**PROBLEM TO SOLVE:** Examine the entries and show every line in which the word "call" is found.

**DATA FOR THIS EXERCISE:**
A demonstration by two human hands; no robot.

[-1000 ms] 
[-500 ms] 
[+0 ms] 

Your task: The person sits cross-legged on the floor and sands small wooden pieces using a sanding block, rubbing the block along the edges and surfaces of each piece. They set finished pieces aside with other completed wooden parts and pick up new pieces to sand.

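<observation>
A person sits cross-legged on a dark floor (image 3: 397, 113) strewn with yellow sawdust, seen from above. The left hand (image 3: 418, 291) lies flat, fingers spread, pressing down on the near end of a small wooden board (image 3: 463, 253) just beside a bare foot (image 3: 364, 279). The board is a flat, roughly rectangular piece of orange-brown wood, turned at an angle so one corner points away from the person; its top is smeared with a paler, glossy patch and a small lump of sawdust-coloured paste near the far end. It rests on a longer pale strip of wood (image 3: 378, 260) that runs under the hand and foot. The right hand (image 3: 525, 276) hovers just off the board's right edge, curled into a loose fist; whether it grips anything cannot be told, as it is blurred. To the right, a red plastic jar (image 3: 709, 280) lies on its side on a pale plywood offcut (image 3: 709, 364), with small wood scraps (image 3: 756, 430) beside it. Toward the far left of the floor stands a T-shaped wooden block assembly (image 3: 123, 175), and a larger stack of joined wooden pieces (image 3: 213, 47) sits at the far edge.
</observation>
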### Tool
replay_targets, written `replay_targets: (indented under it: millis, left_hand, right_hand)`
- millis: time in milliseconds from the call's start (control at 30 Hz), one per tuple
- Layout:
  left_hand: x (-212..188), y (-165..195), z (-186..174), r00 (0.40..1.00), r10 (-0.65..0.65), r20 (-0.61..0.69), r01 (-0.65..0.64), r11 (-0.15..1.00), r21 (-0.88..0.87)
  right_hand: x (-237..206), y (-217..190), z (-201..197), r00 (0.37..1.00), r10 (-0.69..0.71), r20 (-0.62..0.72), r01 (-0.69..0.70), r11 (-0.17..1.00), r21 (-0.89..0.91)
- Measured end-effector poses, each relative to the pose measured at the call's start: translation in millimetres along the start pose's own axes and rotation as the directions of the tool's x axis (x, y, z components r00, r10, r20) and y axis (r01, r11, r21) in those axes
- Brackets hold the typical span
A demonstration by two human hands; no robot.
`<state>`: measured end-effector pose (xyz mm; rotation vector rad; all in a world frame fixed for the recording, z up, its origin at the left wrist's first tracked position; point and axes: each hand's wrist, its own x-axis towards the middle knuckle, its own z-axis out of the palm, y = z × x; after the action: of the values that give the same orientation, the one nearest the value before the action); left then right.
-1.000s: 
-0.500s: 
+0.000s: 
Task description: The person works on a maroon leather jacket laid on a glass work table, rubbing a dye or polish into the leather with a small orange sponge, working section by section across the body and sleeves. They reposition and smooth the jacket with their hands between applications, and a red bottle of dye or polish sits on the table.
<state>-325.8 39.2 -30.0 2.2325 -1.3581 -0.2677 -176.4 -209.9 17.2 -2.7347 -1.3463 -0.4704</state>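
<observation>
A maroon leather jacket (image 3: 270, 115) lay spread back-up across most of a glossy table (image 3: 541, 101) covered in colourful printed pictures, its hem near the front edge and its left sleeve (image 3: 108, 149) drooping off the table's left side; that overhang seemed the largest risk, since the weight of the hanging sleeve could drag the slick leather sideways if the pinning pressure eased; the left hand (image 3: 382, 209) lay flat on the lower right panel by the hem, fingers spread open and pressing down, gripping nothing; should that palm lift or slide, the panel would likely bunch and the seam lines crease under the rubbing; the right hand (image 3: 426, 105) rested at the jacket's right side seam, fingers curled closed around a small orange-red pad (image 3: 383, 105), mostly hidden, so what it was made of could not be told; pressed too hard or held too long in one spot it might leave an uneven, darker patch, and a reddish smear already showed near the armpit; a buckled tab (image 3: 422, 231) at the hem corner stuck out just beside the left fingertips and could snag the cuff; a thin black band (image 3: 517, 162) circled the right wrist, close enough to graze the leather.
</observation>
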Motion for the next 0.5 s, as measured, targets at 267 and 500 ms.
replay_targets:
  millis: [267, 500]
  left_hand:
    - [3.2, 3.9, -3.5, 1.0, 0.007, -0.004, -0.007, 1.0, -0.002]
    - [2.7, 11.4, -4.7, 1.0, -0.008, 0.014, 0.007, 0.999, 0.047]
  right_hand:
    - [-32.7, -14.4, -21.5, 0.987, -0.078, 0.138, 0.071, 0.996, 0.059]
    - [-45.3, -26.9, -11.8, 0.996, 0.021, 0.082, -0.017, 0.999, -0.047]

**TASK RESULT:**
- millis: time in milliseconds from the call's start (control at 30 Hz), one per tuple
- Measured end-effector poses, each relative to the pose measured at the call's start: translation in millimetres along the start pose's own axes and rotation as the directions of the tool's x axis (x, y, z components r00, r10, r20) and y axis (r01, r11, r21) in those axes

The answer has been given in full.